Save to My DOJO
New Webinar: Sharpen your VMware vSphere Troubleshooting skills with Ryan Birk & Andy Syrewicze. Save your seat here!
_______________________________________________
In a recent article, I described VMware’s DRS and how it complements another cluster centric feature, VMware High Availability (HA), the subject of today’s post. The primary purpose of HA is to restart virtual machines on a healthy host, should the one they reside on suddenly fail. HA will also monitor virtual machines at the guest’s operating system and application level by polling heartbeats generated by the VMware Tools agent installed on monitored vms.

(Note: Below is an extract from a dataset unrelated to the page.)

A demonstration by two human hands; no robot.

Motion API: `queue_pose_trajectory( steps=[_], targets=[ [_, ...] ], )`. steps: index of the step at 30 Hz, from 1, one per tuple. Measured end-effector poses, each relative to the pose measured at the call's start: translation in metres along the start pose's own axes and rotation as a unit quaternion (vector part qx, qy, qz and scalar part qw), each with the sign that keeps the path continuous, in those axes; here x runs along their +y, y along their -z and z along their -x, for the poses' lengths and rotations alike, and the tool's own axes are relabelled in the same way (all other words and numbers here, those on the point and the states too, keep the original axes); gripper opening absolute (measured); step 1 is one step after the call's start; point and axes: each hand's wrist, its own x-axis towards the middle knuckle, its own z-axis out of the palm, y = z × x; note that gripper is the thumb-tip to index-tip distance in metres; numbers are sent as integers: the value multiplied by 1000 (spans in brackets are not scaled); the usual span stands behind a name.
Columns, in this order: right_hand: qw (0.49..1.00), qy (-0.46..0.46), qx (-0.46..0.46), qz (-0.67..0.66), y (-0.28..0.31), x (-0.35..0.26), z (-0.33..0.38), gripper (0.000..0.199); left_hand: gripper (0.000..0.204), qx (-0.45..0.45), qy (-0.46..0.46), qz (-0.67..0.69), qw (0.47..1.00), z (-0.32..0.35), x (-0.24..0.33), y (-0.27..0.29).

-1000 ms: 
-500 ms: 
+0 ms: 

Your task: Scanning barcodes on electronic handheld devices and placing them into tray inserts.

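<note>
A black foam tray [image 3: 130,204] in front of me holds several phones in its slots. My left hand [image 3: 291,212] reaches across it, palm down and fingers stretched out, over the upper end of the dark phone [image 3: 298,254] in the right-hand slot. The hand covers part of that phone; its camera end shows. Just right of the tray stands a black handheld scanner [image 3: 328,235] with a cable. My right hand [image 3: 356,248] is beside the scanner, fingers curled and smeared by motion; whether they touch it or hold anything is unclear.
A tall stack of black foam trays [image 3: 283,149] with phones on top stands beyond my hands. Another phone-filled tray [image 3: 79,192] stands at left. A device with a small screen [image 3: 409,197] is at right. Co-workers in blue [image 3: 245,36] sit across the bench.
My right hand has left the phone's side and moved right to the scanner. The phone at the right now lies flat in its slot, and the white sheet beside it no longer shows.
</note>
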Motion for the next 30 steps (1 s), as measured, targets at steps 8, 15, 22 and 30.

Better still, enabling HA on your cluster unlocks Fault-Tolerance (FT) the functionality of which has been greatly beefed up in vSphere 6, effectively making it a viable inclusion in any business continuity plan. Having said that, FT is somewhat stringent on the requirements side of things making its adoption a tough sell for SMEs and similar. Another thing to keep in mind is that FT will only offer protection at the host level. If application level protection is what you’re after, then you’d be better off using something like MSCS. I’ll cover this in more detail in an upcoming article on FT.
At this point I feel that I should also clarify that contrary to popular belief, HA does not provide or guarantee a 100% uptime or anything close for that matter. The only one certainty is that when a host hits the dust, so will the vms residing on it. There will be downtime. If set up correctly, HA will spawn said vms elsewhere in your cluster after approximately 30 seconds. While 100% uptime is an impossible ideal to achieve, HA coupled with FT are both options you should be considering if improving uptime metrics is your goal.
For demonstrational purposes, I’ll be using a vSphere 6.0 two-node HA enabled cluster. Keep in mind that you’ll also need to have ESXi hosts access the same shared-storage on which the virtual machine files reside. Have a look here for a complete checklist of HA pre-requisites.
How does HA work?
When HA is enabled, a couple of things occur. Firstly, an HA agent is installed on each host in the cluster after which they start communicating with one another. Secondly, an election process (Figure 1) selects a host from the cluster to be the Master, chosen using criteria such as the total number of mounted datastores. Once a Master is elected, the remaining hosts are designated as slaves. Should the Master go offline, a new election takes place and a new Master is elected.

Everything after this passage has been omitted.